Peu à peu, des gens qui ne se connaissent pas se retrouvent, chaque jour, pendant un an. Et, au fil du temps et des saisons qui passent, alors que le kiosque reste fermé, ces "silhouettes" anonymes prennent corps. Des amitiés improbables se nouent, des souvenirs enfouis refont surface, des événements inattendus les aident à dépasser les frustrations quotidiennes.
Comme le précise l'auteur, elle s'est inspirée d'une histoire vraie. En 1962, le célèbre compositeur Igor Fiodorovitch Stravinsky est invité par le régime soviétique à venir diriger un concert à Moscou ; ce sera son premier voyage de retour dans son pays natal après presque 50 ans d'absence. La file d'attente pour les billets commença un an avant le spectacle et se transforma en un étrange et compliqué réseau social.
Ce que j’ai aimé :
Dés les premières pages, le lecteur est comme happé dans cet univers particulier, et il est lui aussi contraint de patienter pour connaître le dénouement de cette attente qui n’en finit pas. Comme ceux qui attendent, il s’attache à ces silhouettes rencontrées quotidiennement, à ces destins si dissemblables et pourtant tous tendus vers une promesse de bonheur. Au-delà de l’attente, se profile l’histoire touchante de cette famille branlante : Anna, qui fait la queue pour faire plaisir à sa mère, cette mère muette, fantôme hantant la maison dont le passé plane comme un halo diffus au-dessus des protagonistes, Sergueï, homme insatisfait tout prêt à se laisser charmer par d’autres femmes pour fuir son quotidien morose, et leur fils Alexander, jeune homme qui fréquente des milieux interlopes peu recommandables, et qui, lui aussi, rêve de changer sa vie.
Le kiosque est une belle réflexion sur le temps, sur le bonheur, sur la vie qui passe en nous effleurant seulement quelquefois…

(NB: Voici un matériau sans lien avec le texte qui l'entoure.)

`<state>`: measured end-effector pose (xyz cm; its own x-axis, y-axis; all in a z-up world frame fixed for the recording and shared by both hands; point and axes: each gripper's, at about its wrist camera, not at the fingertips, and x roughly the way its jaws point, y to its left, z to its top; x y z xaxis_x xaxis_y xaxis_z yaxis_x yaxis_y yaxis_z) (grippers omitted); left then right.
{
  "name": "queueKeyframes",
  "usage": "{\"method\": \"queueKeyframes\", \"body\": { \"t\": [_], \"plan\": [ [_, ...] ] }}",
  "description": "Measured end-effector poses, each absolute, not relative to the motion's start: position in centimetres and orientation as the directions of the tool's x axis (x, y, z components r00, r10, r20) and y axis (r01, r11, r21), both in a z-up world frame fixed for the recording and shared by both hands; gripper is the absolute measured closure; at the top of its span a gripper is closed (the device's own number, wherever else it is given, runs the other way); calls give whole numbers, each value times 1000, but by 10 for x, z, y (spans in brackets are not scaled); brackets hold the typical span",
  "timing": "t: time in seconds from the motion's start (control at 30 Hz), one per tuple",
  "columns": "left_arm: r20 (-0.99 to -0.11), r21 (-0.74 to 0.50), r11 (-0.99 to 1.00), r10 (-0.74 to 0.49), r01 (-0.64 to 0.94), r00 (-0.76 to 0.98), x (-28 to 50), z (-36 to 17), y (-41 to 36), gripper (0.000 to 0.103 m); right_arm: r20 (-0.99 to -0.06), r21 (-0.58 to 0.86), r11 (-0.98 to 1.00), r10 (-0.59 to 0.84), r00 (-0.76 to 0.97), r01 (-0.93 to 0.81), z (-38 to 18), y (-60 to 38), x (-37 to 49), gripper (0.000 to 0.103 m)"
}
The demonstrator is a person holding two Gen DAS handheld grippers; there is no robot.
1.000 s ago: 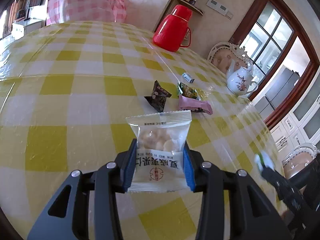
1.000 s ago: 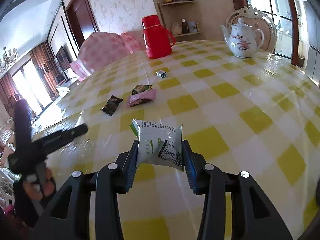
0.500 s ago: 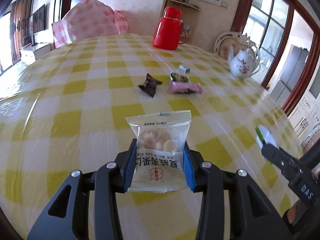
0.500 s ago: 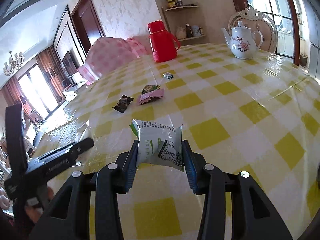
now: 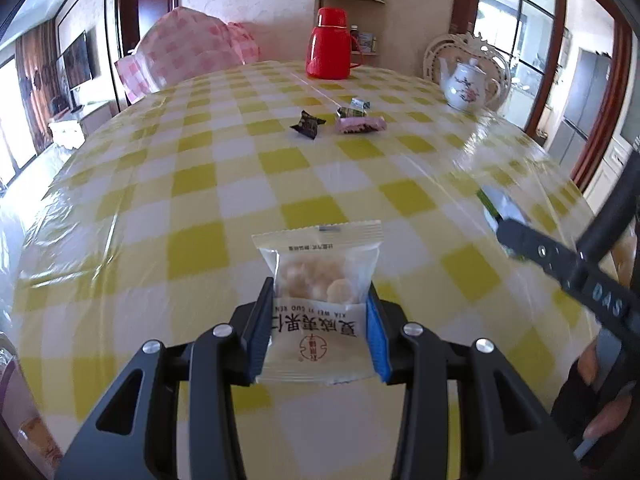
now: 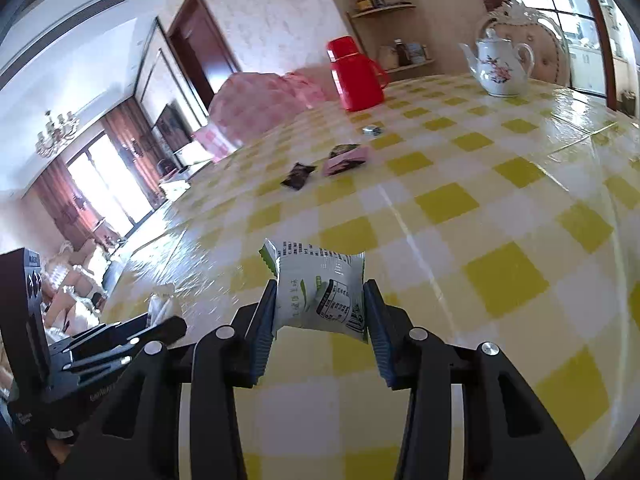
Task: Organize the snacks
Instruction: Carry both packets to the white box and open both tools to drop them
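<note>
Both hands have pulled back from the snack pile, so the loose wrappers now sit further up the yellow-checked tablecloth (image 5: 200, 184). Left gripper (image 5: 320, 328) is clamped on a clear nut packet (image 5: 318, 280) (pale round pieces inside, white label with red print), held above the cloth. Right gripper (image 6: 320, 316) is squeezing a white-and-green packet (image 6: 320, 288) with a barcode. Black wrapper (image 5: 307, 123), pink wrapper (image 5: 360, 124) and a green one (image 5: 349, 112) lie near the red thermos (image 5: 330, 50).
</note>
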<state>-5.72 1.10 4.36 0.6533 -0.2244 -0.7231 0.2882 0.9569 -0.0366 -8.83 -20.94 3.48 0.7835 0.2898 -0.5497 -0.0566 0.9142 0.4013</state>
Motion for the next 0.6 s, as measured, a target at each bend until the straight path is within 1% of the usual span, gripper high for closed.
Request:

« Le temps comme un ogre dévorant ses enfants, le temps comme le souffle de Dieu, le temps comme la formule tracée par la craie crissant entre les doigts du physicien, avec son halo de cheveux argentés. Et, pour la plupart d’entre nous, notre petit bout de chemin, bref, terne, aux virages de plus en plus sombres, les moments de bonheur étant le plus souvent les moments passés à espérer le bonheur, à espérer quelque chose de magique, de lumineux – peut-être le frôlement d’un minuscule miracle d’immortalité, un rayon de soleil préservé dans une larme d’ambre, la prière damnée que Faust adresse à l’instant : « Arrête-toi, tu es si beau ! » » (p. 279)
Ce que j’ai moins aimé :
- Un peu long.
Premières phrases :
« Qui est arrivé ? C’est vous le dernier ? Ils vendent quoi ?
- Aucune idée, quelque chose d’intéressant, j’espère. Peut-être des gants, j’ai les mains gelées.
- Des écharpes, j’ai entendu dire. Importées. »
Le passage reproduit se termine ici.